(TO DO): Each line below with the string "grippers" should be copied.

(Collection entries):
Content starts
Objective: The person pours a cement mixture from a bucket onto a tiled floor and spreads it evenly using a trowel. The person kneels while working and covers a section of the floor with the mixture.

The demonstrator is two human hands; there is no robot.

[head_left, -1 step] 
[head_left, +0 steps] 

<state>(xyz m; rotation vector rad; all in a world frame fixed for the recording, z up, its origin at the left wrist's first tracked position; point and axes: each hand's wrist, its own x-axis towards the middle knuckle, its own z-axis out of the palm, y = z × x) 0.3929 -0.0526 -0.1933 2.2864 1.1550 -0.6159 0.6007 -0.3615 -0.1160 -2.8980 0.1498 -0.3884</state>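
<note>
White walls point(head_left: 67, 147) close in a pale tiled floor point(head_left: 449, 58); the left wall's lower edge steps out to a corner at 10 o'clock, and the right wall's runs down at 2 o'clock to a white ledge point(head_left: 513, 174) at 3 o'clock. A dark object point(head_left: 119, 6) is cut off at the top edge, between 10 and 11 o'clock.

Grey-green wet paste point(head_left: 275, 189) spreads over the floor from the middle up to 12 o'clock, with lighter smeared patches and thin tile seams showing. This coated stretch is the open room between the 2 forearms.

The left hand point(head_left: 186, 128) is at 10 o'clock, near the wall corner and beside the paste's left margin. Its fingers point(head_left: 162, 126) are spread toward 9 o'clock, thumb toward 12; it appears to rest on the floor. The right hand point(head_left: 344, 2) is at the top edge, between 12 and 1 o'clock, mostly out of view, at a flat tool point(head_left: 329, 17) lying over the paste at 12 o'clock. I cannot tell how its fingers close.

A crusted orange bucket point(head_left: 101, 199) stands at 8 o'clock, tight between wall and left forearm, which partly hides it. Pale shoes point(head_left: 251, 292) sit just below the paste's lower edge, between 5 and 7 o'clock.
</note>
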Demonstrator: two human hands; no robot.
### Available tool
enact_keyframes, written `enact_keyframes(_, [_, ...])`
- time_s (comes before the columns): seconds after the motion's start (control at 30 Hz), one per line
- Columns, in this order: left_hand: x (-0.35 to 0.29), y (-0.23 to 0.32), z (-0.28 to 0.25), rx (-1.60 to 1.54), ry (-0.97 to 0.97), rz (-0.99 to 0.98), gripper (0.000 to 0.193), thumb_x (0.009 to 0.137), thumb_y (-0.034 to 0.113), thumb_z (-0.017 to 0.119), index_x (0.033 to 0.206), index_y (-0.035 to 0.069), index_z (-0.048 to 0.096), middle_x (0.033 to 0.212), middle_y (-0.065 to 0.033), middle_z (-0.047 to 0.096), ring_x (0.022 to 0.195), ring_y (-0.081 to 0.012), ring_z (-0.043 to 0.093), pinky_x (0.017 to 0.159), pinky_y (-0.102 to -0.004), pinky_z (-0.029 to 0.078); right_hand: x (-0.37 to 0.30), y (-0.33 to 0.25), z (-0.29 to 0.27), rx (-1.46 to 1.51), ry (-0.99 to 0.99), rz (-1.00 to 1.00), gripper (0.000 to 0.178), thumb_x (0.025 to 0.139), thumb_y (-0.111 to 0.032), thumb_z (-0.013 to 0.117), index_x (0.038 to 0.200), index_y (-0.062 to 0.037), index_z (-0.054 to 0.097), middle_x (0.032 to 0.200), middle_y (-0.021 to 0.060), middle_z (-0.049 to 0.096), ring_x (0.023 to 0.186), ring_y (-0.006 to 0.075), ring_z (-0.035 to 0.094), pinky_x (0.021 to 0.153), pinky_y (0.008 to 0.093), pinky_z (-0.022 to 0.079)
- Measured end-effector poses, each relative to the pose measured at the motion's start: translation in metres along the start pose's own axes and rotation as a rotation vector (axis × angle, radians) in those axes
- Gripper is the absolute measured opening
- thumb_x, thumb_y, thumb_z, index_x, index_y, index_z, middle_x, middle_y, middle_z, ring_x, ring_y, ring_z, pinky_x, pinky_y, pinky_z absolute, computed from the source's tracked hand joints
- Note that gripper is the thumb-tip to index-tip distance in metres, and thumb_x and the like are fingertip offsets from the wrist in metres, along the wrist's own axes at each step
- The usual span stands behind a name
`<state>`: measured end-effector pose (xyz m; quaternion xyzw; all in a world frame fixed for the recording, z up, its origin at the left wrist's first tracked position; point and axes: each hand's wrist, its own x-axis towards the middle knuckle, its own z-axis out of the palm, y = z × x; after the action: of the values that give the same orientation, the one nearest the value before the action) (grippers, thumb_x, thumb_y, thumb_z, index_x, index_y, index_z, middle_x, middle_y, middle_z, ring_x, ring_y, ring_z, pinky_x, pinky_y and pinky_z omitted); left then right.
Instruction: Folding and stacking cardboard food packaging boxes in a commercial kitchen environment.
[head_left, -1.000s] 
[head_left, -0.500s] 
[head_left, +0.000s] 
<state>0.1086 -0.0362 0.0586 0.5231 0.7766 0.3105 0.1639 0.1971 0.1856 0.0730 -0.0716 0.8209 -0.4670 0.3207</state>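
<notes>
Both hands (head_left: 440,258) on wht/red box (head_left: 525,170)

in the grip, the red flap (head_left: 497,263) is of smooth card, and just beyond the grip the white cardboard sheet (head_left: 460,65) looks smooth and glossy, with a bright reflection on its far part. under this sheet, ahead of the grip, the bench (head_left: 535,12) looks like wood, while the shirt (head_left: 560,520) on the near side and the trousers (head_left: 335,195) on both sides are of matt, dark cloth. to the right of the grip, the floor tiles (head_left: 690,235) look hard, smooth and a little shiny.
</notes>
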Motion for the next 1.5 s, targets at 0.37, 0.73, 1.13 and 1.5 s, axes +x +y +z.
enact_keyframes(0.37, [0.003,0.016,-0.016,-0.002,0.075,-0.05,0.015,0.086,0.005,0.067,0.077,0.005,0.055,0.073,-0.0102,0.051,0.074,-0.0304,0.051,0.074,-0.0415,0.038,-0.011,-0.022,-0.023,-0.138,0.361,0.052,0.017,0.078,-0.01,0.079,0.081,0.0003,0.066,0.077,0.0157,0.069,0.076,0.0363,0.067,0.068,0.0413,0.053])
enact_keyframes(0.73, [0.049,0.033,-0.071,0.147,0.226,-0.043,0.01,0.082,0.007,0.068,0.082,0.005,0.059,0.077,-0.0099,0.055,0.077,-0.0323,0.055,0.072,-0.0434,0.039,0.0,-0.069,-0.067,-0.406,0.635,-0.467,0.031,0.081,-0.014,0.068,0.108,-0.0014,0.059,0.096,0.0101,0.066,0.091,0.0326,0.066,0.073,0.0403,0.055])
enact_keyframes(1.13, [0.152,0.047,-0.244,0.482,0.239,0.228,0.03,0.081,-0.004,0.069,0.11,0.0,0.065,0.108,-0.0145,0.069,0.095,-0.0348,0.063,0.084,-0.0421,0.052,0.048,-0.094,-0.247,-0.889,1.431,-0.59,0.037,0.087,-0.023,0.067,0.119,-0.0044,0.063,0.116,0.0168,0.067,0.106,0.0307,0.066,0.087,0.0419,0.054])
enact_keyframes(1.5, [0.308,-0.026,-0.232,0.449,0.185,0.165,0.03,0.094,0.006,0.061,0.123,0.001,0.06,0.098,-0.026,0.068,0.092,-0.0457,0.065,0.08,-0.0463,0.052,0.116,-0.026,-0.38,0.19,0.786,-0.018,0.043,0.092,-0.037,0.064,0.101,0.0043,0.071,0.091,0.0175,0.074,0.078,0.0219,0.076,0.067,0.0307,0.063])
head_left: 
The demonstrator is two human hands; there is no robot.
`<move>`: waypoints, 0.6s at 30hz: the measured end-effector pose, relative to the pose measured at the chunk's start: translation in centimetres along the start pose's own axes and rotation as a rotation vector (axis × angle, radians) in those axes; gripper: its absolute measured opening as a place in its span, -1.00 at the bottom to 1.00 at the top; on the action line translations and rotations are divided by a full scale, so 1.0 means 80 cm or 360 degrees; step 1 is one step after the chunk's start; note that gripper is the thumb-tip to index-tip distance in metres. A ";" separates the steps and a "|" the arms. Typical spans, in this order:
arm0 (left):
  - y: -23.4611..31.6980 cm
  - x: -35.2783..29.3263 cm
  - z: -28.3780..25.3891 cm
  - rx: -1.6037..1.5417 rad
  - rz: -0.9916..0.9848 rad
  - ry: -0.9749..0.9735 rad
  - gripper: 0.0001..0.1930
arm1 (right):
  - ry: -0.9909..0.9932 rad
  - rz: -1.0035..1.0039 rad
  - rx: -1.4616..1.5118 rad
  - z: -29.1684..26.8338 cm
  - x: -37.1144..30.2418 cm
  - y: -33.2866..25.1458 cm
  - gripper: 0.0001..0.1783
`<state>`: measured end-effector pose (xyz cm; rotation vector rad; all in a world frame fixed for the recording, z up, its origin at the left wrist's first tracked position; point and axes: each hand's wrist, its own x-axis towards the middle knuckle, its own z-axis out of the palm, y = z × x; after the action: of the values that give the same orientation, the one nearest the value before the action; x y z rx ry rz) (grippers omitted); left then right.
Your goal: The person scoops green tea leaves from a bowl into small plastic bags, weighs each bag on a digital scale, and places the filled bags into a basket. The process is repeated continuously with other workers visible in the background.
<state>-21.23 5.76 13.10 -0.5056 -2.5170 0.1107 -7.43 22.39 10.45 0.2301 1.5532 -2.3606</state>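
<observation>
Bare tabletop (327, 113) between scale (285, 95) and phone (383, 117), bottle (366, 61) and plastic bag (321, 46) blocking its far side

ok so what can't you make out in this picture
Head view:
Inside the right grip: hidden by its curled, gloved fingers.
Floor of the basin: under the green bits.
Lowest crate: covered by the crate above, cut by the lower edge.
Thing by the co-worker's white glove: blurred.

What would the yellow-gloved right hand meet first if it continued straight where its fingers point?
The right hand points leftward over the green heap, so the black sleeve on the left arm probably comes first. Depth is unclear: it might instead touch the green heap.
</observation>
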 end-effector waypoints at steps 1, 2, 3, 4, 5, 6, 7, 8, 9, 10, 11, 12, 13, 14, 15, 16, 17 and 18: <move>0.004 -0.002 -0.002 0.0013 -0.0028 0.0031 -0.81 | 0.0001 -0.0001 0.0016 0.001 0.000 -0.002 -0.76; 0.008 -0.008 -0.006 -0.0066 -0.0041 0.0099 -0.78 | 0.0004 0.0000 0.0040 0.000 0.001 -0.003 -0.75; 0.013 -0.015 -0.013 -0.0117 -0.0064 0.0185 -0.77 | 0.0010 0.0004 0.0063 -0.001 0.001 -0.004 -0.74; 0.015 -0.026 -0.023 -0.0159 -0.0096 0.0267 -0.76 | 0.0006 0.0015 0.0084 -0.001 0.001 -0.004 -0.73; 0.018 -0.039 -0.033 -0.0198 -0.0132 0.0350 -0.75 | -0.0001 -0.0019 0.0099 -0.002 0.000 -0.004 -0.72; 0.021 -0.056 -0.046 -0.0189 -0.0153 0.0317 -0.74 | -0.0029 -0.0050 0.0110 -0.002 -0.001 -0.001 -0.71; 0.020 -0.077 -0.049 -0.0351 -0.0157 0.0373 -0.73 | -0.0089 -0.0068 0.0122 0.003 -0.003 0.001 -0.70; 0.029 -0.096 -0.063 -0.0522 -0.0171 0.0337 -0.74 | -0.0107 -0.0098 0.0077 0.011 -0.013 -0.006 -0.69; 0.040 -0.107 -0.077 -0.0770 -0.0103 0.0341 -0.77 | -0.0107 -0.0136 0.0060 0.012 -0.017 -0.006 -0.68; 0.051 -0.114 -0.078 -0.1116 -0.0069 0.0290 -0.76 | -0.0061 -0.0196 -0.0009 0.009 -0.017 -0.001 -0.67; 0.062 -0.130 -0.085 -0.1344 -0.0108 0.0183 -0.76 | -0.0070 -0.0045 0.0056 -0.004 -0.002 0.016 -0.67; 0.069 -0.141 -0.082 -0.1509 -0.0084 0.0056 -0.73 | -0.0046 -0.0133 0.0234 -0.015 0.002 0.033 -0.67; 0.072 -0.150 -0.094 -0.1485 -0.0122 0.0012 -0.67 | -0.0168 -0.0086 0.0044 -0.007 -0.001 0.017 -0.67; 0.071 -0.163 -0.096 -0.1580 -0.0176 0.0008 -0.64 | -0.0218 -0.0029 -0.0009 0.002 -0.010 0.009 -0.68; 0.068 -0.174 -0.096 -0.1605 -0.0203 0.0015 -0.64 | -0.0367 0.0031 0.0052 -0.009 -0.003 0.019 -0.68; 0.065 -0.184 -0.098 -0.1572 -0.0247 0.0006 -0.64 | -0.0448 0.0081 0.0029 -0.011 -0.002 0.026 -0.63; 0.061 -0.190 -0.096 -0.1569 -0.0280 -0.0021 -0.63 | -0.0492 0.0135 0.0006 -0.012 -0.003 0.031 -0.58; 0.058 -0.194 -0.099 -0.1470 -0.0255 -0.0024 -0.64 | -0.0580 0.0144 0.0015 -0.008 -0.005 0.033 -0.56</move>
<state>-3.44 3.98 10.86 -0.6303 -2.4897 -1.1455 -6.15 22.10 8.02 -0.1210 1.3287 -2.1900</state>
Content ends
(OUTPUT):
`<state>`: measured end-effector pose (xyz m; quaternion xyzw; all in a world frame fixed for the recording, z up, its origin at the left wrist's first tracked position; point and axes: each hand's wrist, its own x-axis towards the middle knuckle, its own z-axis out of the palm, y = z × x; after the action: of the values that give the same orientation, the one nearest the value before the action) (grippers, thumb_x, thumb_y, thumb_z, index_x, index_y, index_z, middle_x, middle_y, middle_z, ring_x, ring_y, ring_z, pinky_x, pinky_y and pinky_z omitted); left then right.
`<state>`: measured end-effector pose (xyz cm; rotation vector rad; all in a world frame fixed for the recording, z up, its origin at the left wrist's first tracked position; point and axes: each hand's wrist, its own x-axis towards the middle knuckle, its own z-axis out of the palm, y = z × x; after the action: of the values that give the same orientation, the one nearest the value before the action; x y z rx ry rz) (grippers omitted); left then right.

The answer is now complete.